JAKARTA – Penurunan tajam kasus tindak pidana terorisme di Indonesia tidak boleh membuat seluruh elemen Bangsa lemah.
Pasalnya, sikap terlena dengan catatan positif tersebut akan menjadi bumerang dan dimanfaatkan kelompok radikal ekstrem untuk terus mengampanyekan ideologi kekerasan yang mereka anut.
Berdasarkan data Badan Nasional Penanggulangan Terorisme (BNPT) RI, aksi teror di Indonesia mengalami penurunan lebih dari 89 persen selama 2018-2023.
Namun Kepala BNPT RI, Komjen Pol Rycko Amelza Dahniel, menekankan perlunya semua elemen untuk senantiasa bersikap waspada menghadapi potensi aksi teror, terutama dalam mengantisipasi dinamika gerakan kelompok ekstrem yang ada di bawah permukaan.

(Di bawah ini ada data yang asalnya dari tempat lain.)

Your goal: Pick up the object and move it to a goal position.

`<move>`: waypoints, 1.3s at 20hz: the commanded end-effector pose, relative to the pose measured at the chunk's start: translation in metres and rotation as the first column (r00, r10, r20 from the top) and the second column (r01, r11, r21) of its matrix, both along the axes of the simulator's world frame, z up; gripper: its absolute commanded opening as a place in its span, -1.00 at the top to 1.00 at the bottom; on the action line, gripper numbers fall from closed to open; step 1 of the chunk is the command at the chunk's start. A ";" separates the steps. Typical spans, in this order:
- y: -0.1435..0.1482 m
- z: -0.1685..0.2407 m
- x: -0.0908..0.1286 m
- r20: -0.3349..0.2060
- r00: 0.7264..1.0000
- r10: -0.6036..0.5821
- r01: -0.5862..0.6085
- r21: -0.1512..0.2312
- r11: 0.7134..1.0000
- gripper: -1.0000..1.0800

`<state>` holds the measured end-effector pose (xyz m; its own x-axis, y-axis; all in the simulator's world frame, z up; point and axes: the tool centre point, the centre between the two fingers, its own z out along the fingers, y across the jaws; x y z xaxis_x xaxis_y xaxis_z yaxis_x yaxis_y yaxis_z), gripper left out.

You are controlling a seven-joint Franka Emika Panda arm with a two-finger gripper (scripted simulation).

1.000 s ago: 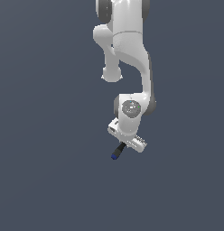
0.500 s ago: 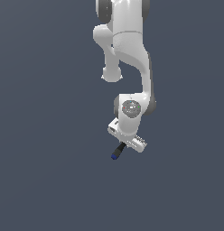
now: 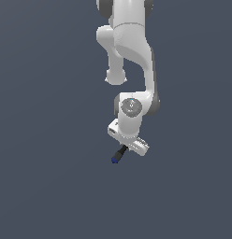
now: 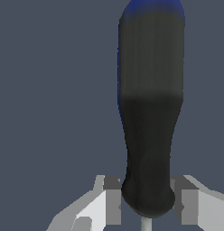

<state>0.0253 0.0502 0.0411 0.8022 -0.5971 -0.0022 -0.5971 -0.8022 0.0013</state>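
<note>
plain grey ground, no edges visible; white two-fingered gripper (image 4: 145,203) pinches the black-handled, blue-butted screwdriver (image 4: 150,113) (carry step, i judge); next, travel to the unseen goal.

You had nothing to read here: no text, label, brand, number or sign appeared in either view, on the white arm (image 3: 132,56), the screwdriver (image 4: 150,113) or the plain grey-blue ground behind them.
</note>
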 end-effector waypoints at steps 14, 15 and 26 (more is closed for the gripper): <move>-0.098 0.143 0.007 0.002 1.000 -0.002 0.002 0.001 1.000 1.00; -0.105 0.153 0.008 0.002 1.000 -0.002 0.002 0.001 1.000 1.00; -0.177 0.258 0.017 0.002 1.000 -0.002 0.002 0.000 1.000 1.00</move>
<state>0.0413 -0.1178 0.2861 0.8006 -0.5992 -0.0001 -0.5992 -0.8006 -0.0007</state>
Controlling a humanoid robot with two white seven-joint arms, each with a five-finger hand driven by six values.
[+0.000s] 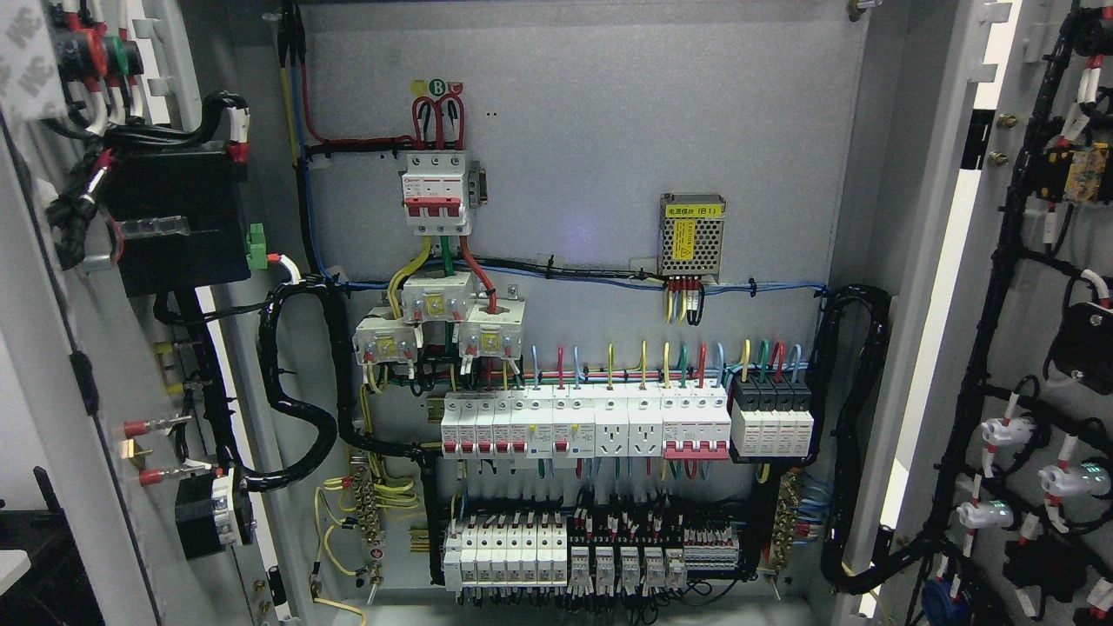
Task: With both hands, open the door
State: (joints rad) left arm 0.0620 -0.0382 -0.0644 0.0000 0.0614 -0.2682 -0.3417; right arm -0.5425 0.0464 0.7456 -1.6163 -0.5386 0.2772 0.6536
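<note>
open electrical cabinet, head view. left door (52,348) and right door (1035,348) both stand swung wide at the picture's edges, their inner faces carrying black wiring. back panel (591,113) holds a red-handled main breaker (437,193), a mesh-cased power supply (691,236) and rows of white breakers (583,423). no robot hand shows, so its state cannot be told.
</note>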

“Kita tidak boleh berpuas diri dan apalagi menjadi lengah, kita harus tetap waspada dengan dinamika gerakan yang muncul di bawah permukaan dari sel-sel jaringan terorisme yang mulai menyusup ke sendi-sendi kehidupan warga dan negara,” ujarnya dalam sambutan Acara Puncak Peringatan Hari Ulang Tahun (HUT) ke-13 BNPT RI, Jumat (28/7/2023).
Rycko mengatakan, sel-sel terorisme ini di permukaan menggunakan jubah agama, sementara di bawah permukaan, mereka melakukan gerakan ideologi dalam ruangan yang gelap secara sistematis, masif dan terencana dengan terus melakukan konsolidasi, melakukan rekrutmen, dan penggalangan dana.
“Kelompok ini mulai mengubah pendekatannya, dari hard menjadi soft approach, dari strategi bullet menjadi ballot strategy,” katanya.
Hasil penelitian Indonesian Knowledge Hub I-KHub BNPT Outlook Tahun 2023 menunjukkan pentingnya sikap waspada ini untuk terus dipelihara dan dipertajam.
Pasalnya, penelitian menemukan bahwa kelompok-kelompok radikal ekstrem kini menjadikan para remaja, anak-anak, dan perempuan sebagai sasaran utama radikalisasi.
Kemajuan teknologi IT dan masa pandemi COVID-19 juga mendorong semakin masifnya online radicalization atau radikalisasi daring yang melahirkan sejumlah fenomena yang relatif baru, seperti serangan aksi terorisme lone wolf.
Kondisi ini diperkuat dengan hasil penelitian yang dilakukan oleh Setara Institut, salah satu kolaborator I-KHub BNPT 2023.
Penelitian Setara terhadap para siswa di 5 kota besar di Indonesia dari kurun waktu 2016 sampai dengan 2023 menunjukkan terjadi peningkatan migrasi tingkat toleransi siswa yang memburuk, dari kategori toleran menjadi intoleran pasif, dari intoleran pasif menjadi intoleran aktif, dan dari intoleran aktif menjadi terpapar.
“Walaupun peningkatannya hanya satu digit, namun tren ideologi kekerasan di kalangan para siswa ini terus meningkat di kalangan generasi penerus bangsa ini,” kata dia.
Kondisi tersebut menurutnya menjadi salah satu tantangan yang harus dihadapi untuk meluruskan pemahaman generasi muda saat ini.
Pemahaman wawasan kebangsaan, sejarah perjuangan kemerdekaan, dan budi pekerti menjadi penting dalam proses pembelajaran di semua jenjang pendidikan.
“Kita semua mencintai negeri ini. Kita mencintai Indonesia. Mari kita wujudkan Indonesia yang damai, Indonesia tanpa kekerasan, Indonesia yang Harmoni,” kata dia.
Wakil Presiden RI, Ma’ruf Amin mengatakan, agar masyarakat terus waspada dan mencermati kondisi di lapangan seperti peningkatan radikalisme di kalangan pelajar atau pemuda.
Wapres Ma’ruf Amin lebih lanjut berpesan kepada BNPT dan seluruh pemangku kepentingan untuk memperkuat kolaborasi dengan berbagai pihak dalam melakukan pencegahan radikalisme dan terorisme, merangkul anak muda dalam membumikan moderasi beragama, serta melakukan monitoring di media sosial utamanya jelang Pemilu 2024.
“Perkuat kolaborasi melalui pendekatan multipihak tangkal terorisme secara bersama-sama, rangkul kalangan muda promosikan moderasi beragama sekaligus perkuat paham kebangsaan, monitor dan awasi media sosial terutama menjelang pemilu 2024,“ kata Ma’ruf.